● Required action: Exactly reproduce the lines from the one holding "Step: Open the" through the final line of the listing below, with both ends included and nothing else.

● Collected material:
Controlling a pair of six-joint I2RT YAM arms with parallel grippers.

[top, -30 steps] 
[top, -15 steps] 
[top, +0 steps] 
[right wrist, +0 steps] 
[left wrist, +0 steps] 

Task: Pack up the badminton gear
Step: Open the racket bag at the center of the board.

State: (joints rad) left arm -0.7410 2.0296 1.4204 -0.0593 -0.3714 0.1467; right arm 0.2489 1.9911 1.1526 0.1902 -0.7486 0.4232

● Response below:
Step: Open the racket bag at the center of the board.

State: (joints rad) left arm -0.7410 2.0296 1.4204 -0.0593 -0.3714 0.1467; right arm 0.2489 1.9911 1.1526 0.1902 -0.7486 0.4232

What this exercise required has been given in full.